In the military, the term “attack chain” or “kill chain” is used to describe how an attack is structured and executed, from identification of a target to selection of an appropriate weapon to the use of that weapon on the target. Reconnaissance operations are employed throughout the chain to monitor the movement and defense capabilities of the target and evaluate the impact of the attack.

It’s called a “chain” because the disruption of any step in the process can disrupt the entire process. Thus, the preemptive “breaking” of an attack chain is an effective form of defense.

These concepts have been embraced by the cybersecurity community. A typical cyberattack chain involvesphishing or social engineering to obtain user credentials, lateral movement through the network, privilege escalation to obtain domain admin credentials, and execution of the mission to steal data, destroy systems or cause other harm. In many cases, hackers are able to remain undetected for weeks or even months in an advanced persistent attack.

Breaking the cyberattack chain is clearly preferable to cleaning up after a security breach. However, many organizations are unprepared to defend against today’s attack methods, which are constantly evolving and multiplying. Traditional signature-based defenses are still needed, but no longer provide adequate protection.

User and entity behavior analytics (UEBA) can detect threats that elude traditional security tools. UEBA analyzes the behavior of users and devices to establish a baseline of normal activity so that suspicious behavior can be identified. Instead of simply blocking outsiders attempting to access the network, UEBA identifies insider threats and compromised user credentials by looking at the servers, files and other resources that a user or device accesses.

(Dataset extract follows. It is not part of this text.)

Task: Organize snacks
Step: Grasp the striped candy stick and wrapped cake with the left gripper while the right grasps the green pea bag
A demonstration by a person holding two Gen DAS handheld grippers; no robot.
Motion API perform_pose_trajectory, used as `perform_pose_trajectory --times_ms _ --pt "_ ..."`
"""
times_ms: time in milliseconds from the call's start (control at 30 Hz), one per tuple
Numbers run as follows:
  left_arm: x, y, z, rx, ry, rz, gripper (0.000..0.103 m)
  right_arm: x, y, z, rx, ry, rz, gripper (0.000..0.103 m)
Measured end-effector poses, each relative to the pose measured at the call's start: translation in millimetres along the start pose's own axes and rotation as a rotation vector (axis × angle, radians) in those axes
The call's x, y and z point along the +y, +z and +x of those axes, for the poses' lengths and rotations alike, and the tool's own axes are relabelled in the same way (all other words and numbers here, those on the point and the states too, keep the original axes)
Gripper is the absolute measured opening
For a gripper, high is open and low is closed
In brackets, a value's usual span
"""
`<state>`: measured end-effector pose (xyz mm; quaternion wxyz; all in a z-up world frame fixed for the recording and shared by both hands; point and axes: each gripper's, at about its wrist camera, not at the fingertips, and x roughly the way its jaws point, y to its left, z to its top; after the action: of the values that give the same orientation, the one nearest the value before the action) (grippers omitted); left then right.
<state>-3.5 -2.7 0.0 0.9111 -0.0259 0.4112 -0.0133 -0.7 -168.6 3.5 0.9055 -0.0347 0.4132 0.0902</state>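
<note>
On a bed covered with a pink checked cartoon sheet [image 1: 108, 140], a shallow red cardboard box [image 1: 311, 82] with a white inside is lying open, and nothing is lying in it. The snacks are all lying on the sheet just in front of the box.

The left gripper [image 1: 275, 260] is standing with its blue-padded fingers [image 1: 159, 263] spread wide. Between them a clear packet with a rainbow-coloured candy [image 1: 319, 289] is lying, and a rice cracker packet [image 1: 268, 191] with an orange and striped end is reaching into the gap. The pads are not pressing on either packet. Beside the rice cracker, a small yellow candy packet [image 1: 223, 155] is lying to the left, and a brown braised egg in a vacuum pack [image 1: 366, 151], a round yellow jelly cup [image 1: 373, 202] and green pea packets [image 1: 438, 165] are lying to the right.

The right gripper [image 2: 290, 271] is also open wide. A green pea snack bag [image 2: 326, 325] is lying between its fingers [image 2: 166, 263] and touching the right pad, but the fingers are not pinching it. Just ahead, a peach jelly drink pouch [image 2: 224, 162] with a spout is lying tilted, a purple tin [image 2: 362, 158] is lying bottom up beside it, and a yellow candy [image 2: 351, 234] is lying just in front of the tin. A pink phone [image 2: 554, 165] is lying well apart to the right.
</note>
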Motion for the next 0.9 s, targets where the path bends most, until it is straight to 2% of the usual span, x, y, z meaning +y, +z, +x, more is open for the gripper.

Microsoft Advanced Threat Analytics (ATA) is a UEBA tool that not only learns user and entity behavior but automatically adjusts to changes in the enterprise and the rapidly evolving threat environment. It lists suspicious activities as soon as they are detected, creating an attack timeline with specific recommendations for each alert. ATA’s Organizational Security Graph puts these activities in context by mapping interactions among users, devices and IT resources. ATA also integrates seamlessly with security information and event management (SIEM) systems to weave security data from across the enterprise into the attack timeline.

ATA works in concert with other Microsoft security tools to break the attack chain:

  • Windows Defender Advanced Threat Protection is an agentless tool built into the Windows 10 operating system. Using behavior analytics and machine learning, it detects and responds to attacks, including zero-day exploits, by quickly deploying new defenses and orchestrating remediation.
  • Office 365 Advanced Threat Protection is an email security service that detects suspicious links and attachments and moves them to a sandbox for further analysis. If a user clicks on a suspicious link, the URL is analyzed in real time and blocked if it’s found to be malicious. This add-on service is available under certain Office 365 and Exchange Online plans for $2 per user per month.
  • Office 365 Threat Intelligence uses billions of data points from across the Microsoft ecosystem to gain actionable insight on cyberattack trends. It provides a set of interactive tools for analyzing the severity of threats by correlating this data in near real time.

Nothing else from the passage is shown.